Yuriko Miyasaka 1L Admitted to Sotomayor Judicial Internship Program

During her first year at NYLS, Yuriko Miyasaka 1L aimed to keep an open mind about her career path.

As summer approached, she searched for an internship that would sharpen her legal research and writing skills. But nothing was quite the right fit. And then, Miyasaka’s NYLS career advisor pointed her to an intriguing option: the Sonia & Celina Sotomayor Judicial Internship Program.

Yuriko Miyasaka 1L stands in front of the Central Islip Courthouse, where she is interning.

Named after the U.S. Supreme Court Justice and her mother, the program pairs law students from diverse backgrounds with judicial internships. Miyasaka hadn’t considered working for a judge, but she was interested. She applied, progressed through a rigorous vetting process, and was thrilled to become one of around 30 New York-area law students admitted to the program.

“I was very interested to see how judges reach their decisions, especially when it comes to complex or nuanced cases where there are good arguments on both sides,” Miyasaka said.

Through the Sotomayor Program, she’s begun interning with a U.S. District Court judge in the Eastern District of New York. Her assignments have included research and legal analysis, and she’s been able to observe a wide range of court proceedings.

“It’s exactly the type of experience I was hoping for, and I’ve already been exposed to many different areas of the law,” she said.

The program runs until August and includes opportunities to network with members of the judiciary. The Sotomayor Judicial Internship Program also includes a division that serves high school students from underrepresented groups.

“I think the program’s work is very important,” she says. “I sort of fell into a legal career. I don’t have parents who are lawyers and never thought of myself as someone who could become a lawyer. I can imagine that many other students feel the same way.”

Miyasaka, who grew up in Queens and attended high school in Manhattan, began working part-time for a small consumer bankruptcy law firm as a teenager. After graduating from high school, she stayed on at the firm full-time, progressing from an administrative role to general manager. Then, Miyasaka enrolled at Baruch College while continuing to work part-time at the firm. In 2016, she graduated summa cum laude with a bachelor’s degree in Business Administration and Operations Management.

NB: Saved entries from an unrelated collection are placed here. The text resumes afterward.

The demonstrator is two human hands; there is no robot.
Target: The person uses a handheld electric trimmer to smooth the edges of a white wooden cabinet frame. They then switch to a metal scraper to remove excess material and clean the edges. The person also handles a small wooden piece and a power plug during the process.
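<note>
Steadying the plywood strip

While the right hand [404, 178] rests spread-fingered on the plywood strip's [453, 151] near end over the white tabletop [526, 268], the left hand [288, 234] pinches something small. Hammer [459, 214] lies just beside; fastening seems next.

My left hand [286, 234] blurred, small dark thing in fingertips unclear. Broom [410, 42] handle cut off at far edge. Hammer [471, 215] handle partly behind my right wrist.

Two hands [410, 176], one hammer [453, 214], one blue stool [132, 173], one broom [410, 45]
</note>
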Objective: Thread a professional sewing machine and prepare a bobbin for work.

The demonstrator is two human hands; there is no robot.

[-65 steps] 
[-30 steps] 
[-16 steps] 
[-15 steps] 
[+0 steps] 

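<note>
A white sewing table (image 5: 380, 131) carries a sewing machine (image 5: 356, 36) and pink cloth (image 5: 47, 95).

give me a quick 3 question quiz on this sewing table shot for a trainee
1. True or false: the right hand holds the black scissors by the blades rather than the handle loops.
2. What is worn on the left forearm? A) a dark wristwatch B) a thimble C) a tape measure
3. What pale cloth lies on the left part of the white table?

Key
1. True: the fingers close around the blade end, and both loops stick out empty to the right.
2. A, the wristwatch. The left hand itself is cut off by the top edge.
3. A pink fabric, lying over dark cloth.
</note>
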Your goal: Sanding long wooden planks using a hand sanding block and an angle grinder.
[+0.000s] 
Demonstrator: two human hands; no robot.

Over the years, Miyasaka had become a core advisor to the firm’s owner and was making significant business decisions that often carried legal implications. Without a J.D., though, she felt limited. Now, Miyasaka thinks that a career at the crossroads of law and business operations might be the right fit, but she’s taking a thoughtful approach to the process.

“While I’m at NYLS, I want to expose myself to different areas of law,” she said. “And once I figure out my pathway, I’m eager to help younger students learn more about the law, just as NYLS and this program have helped guide me.”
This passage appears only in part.